From the results, it can be seen that the proposed method is able to provide accurate localization performance in acoustic environments that were not part of the training data. For input SNR of 30 dB, it manages to localize both sources accurately in 98 of the speech mixtures and shows a very low MAE. As the noise level increases, the performance worsens, however it always provides a much better localization accuracy and much lower error compared to both MUSIC and SRP-PHAT.

Considering same noise level, performance of the proposed method in both rooms is relatively similar compared to the signal processing based methods which have a considerably better performance in the less reverberant room (Room 1). One of the main reasons for this difference is the assumption of free-field sound propagation in the formulation of the signal processing based methods which leads to considerable deterioration in their performance in more reverberant conditions. On the other hand, the proposed supervised learning based method is trained in a diverse set of acoustic conditions, leading to a much better robustness to adverse acoustic environments.

Overall, it can be seen that the proposed method has a superior performance, in terms of both MAE and localization accuracy, compared to the traditional signal processing based methods for all the different levels of spatially white noise in both rooms. Among the two signal processing based methods, MUSIC performs much better since the averaged broadband MUSIC pseudo-spectrum contains clearer peaks compared to SRP-PHAT which tends to exhibit a flatter distribution over the DOAs.

(a) MAE
(b) Acc.
Fig. 5: Results for the experiment showing the performance of the proposed method for increasing source-array distances presented in Section VI-B3.
(a) MAE
(b) Acc.
Fig. 6: Results for the experiment on the influence of convolution layers on the proposed method presented in Section VI-B4.

Vi-B2 Generalization to unseen noise type

In the previous experiment, the performance of the proposed method was evaluated for different levels of spatially white noise, which is a noise type seen by the network during training.

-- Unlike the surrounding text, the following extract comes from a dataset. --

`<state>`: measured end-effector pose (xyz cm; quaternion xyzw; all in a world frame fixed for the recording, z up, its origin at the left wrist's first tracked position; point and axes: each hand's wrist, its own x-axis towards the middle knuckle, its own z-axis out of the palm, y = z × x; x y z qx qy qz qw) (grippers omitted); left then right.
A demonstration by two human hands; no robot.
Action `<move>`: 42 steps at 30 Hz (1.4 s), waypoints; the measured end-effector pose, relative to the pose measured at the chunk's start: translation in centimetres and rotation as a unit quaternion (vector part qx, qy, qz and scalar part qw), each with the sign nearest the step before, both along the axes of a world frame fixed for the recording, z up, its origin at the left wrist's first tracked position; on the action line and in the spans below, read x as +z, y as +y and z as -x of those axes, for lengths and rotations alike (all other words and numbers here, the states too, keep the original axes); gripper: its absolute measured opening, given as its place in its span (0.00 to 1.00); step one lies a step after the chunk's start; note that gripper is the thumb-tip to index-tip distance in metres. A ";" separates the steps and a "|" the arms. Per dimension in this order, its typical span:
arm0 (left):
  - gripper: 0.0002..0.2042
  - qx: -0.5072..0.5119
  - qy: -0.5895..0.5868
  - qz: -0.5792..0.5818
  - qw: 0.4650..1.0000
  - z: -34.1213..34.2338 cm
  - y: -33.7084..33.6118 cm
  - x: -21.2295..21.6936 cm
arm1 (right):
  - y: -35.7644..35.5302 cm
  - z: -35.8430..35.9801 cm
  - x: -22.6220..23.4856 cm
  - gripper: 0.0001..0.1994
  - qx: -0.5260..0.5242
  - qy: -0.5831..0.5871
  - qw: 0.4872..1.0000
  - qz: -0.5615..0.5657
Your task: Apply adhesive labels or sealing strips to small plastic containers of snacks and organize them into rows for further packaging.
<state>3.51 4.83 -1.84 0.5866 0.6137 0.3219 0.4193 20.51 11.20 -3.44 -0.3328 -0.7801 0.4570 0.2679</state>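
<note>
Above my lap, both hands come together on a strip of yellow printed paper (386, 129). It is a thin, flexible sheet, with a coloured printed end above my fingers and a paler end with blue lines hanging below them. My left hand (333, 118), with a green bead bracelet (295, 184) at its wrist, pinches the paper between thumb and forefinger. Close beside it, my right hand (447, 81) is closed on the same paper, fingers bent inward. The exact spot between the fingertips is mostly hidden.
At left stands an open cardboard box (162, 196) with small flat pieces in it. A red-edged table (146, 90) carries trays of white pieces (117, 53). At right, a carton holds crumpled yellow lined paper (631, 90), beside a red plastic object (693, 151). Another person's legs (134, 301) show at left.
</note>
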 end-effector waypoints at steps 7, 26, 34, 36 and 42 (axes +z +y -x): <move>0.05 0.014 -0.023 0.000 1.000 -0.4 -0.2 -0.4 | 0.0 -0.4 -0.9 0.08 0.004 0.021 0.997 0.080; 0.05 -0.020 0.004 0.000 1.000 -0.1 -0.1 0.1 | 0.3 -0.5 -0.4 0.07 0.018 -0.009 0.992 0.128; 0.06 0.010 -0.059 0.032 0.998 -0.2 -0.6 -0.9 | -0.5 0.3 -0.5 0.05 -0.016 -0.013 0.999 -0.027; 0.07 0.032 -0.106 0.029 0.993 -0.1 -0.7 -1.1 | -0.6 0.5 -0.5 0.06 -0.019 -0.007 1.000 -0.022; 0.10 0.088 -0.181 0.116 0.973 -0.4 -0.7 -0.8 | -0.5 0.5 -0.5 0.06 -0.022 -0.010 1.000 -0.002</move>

In this Section, we consider the presence of diffuse babble noise in the acoustic environment, which has different spatial as well as spectral characteristics compared to white noise, and is a noise type with which the CNN was not trained. A 40 s long sample of multi-channel diffuse babble noise was generated using the acoustic noise field generator [28], assuming an isotropic spherically diffuse noise field. The generated babble noise was divided into 20 segments of 2 s each and randomly chosen segments were added to each mixture.

The performance of the methods was evaluated for three different input SNRs of babble noise: -5 dB, 0 dB and 5 dB. Along with diffuse babble noise, spatially white noise with an input SNR of 40 dB was also added and results for the two different rooms are shown in Table IV. Similar to previous experiment, results for each input SNR of babble noise was averaged over the four different array positions considered in each room.

Though the proposed method is not trained with diffuse babble noise, it can be seen from the results that even at the lowest input SNR of -5 dB, the proposed method is able to perform accurate localization of the two speakers in both rooms for approximately 90 of the speech mixtures. Since we consider an isotropic spherically diffuse noise field, the spatial coherence of the babble noise is frequency dependent whereas white noise is incoherent for all frequencies. Despite this difference, since the proposed method is trained to localize directional sources and due to multi-condition training, as long as the noise source is not directional the proposed method can provide very good performance.

If the results from Table III are compared to Table IV, it can be seen that the deterioration in performance of the proposed method, in terms of the objective measures, as the noise levels increase is more prominent when white noise is considered compared to diffuse babble noise. The main reason for this difference is the spectral characteristics of the two different types of noises. On one hand, spatially white noise is present across the spectrum, therefore the input features at all frequency sub-bands are equally affected. On the other hand, babble noise is mostly dominant at low frequencies, therefore since each filter kernel in the convolution layers of the CNN learns from the complete input feature space, the filters are able to extract the relevant features for localization from the high SNR regions of the input to compensate for the lack of information in the low SNR regions.

Overall, the proposed method provides a much better localization accuracy and lower error than the signal processing based methods, with the difference in performance being especially significant at low input SNRs of diffuse babble noise.

Vi-B3 Influence of source-array distance

The CNN used for the earlier evaluations was trained for each room and array position for two specific source-array distances of 1 m and 2 m. To investigate the influence of source-array distance, in this part, the localization performance of the proposed method is evaluated for varying source-array distances.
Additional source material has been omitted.